所定労働時間を超えた場合に時間外労働手当を支給しない規則
当社は従業員7人のイベント会社です。
仕事は不定期に入ってくるため
営業職の所定労働時間は6時間、週休2日制
事務職の所定労働時間は7時間、完全週休2日制
乗務職の所定労働時間は週36時間で1日上限8時間、1ヶ月5日の週休
という3パターンの勤務形態です。
仕事が不定期のため仕事が無い日には社命にて自宅待機としています。
仕事が入った際、たまに所定労働時間を超えますが、法定労働時間を超える事はありません。
所定労働時間を超えても時間外労働手当を支給していませんが、
就業規則にもそうした定めが無いことから、改めて法定労働時間を超えた場合のみ時間外手当を支給する旨の記載をするには、どのように記載すれば良いでしょうか?
なお、従業員数が少ないため、就業規則など労働基準監督署への届けてはしておりませんし、
労使協定締結のしておりません。
投稿日:2025/08/05 12:02 ID:QA-0156364
- 本部長さんさん
- 岩手県/その他業種(企業規模 6~10人)
この相談に関連するQ&A
プロフェッショナル・人事会員からの回答
プロフェッショナルからの回答
ご回答申し上げます。
ご質問いただきまして、ありがとうございます。
従業員7名の規模で、不定期業務を前提とした複数の勤務形態がある会社において、「法定労働時間を超えた場合にのみ時間外手当を支給する」旨を就業規則等に明記したいとのことですね。

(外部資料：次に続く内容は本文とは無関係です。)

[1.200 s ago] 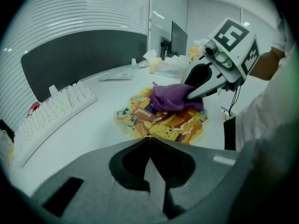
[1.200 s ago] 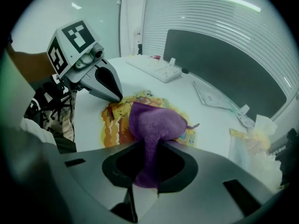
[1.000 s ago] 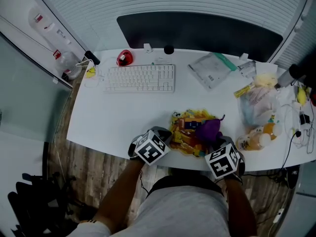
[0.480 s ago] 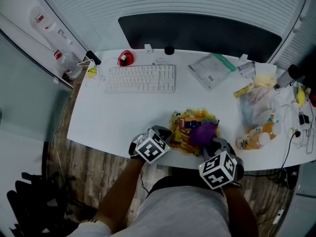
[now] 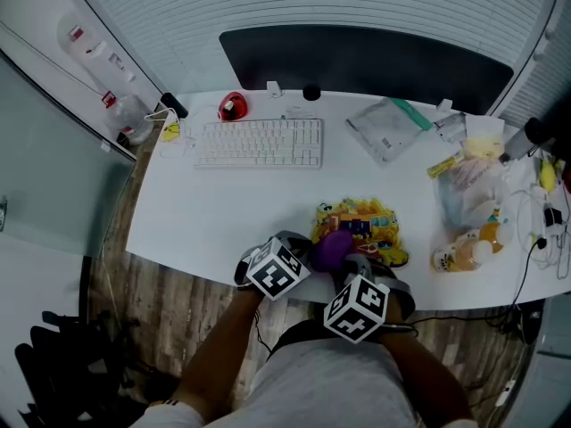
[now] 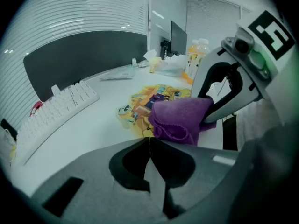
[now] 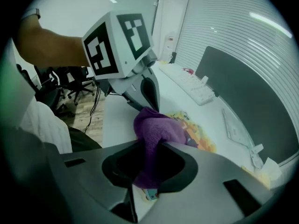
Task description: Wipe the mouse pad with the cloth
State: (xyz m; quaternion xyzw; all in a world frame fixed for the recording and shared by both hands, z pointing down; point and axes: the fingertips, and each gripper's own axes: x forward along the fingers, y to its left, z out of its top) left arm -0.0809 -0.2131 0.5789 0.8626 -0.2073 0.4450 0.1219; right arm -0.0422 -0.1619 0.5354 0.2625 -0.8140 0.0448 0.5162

以下に、就業規則または就業条件明示書に記載できる適切な文例と、法的な留意点をご案内します。
1.記載文例
就業規則や賃金規程、雇用契約書の「時間外労働・割増賃金」の項目に以下のように記載します。
<就業規則または雇用契約書の記載例>
(時間外労働および割増賃金)
第○条
従業員が法定労働時間(1日8時間、週40時間)を超えて労働した場合は、労働基準法に基づき、所定の割増率による時間外労働手当を支給する。
所定労働時間を超えて労働した場合であっても、法定労働時間を超えていない場合には、時間外手当は支給しないものとする。
深夜労働(午後10時〜午前5時)または法定休日に労働した場合については、法令に定める割増賃金を支給する。
2.補足:各職種の勤務時間と法定労働時間の整理
職種→所定労働時間→法定労働時間との関係
営業職→1日6時間×週5日=30時間→法定(週40時間)未満
事務職→1日7時間×週5日=35時間→法定(週40時間)未満
乗務職→週36時間・1日最大8時間→法定(週40時間)未満
したがって、現在の所定労働時間内であれば割増は不要ですし、法定労働時間(1日8時間・週40時間)を超えた場合のみ割増を支払うのは適法です。
3.労使協定(36協定)について
現在、時間外労働が「法定内」におさまっているとのことなので、36協定(時間外・休日労働に関する協定)を締結・届出する義務は原則ありません。
ただし、将来「法定労働時間を超える時間外労働」が発生する見込みがある場合には、以下の対応が必要です:
36協定を締結(労働者の過半数代表者と)
監督署に届出(常時10人未満の事業場でも法定時間外労働をするなら必要)
4.その他の注意点
就業規則の届出義務は常時10人以上の従業員を使用している場合に限られます。
現時点で届け出義務はないものの、社内の明文化ルールとして就業規則を整備しておくのは有効です。
所定労働時間を超えて働いた分の賃金が不払い(タダ働き)にならないように注意が必要です。
たとえば、「1日7時間が所定で、8時間働いたが週40時間未満」だった場合、その1時間分の労働時間は割増なしの通常賃金で支払う義務があることに注意してください。
5.まとめ
所定労働時間を超えても、法定労働時間内であれば通常賃金(×1.0)支給でOK
法定労働時間を超えたら、割増賃金(×1.25以上)支給が必要
この旨を就業規則や雇用契約書に、上記のような文面で明記すれば適法
将来、法定時間外労働や法定休日労働が恒常化しそうなら36協定の締結と届出も検討を
以上です。よろしくお願いいたします。
投稿日:2025/08/07 09:57 ID:QA-0156499
相談者より
とても懇切丁寧にご返信いただき誠にありがとうございました。
投稿日:2025/08/07 18:18 ID:QA-0156545大変参考になった
回答に記載されている情報は、念のため、各専門機関などでご確認の上、実践してください。
回答通りに実践して損害などを受けた場合も、『日本の人事部』事務局では一切の責任を負いません。
ご自身の責任により判断し、情報をご利用いただけますようお願いいたします。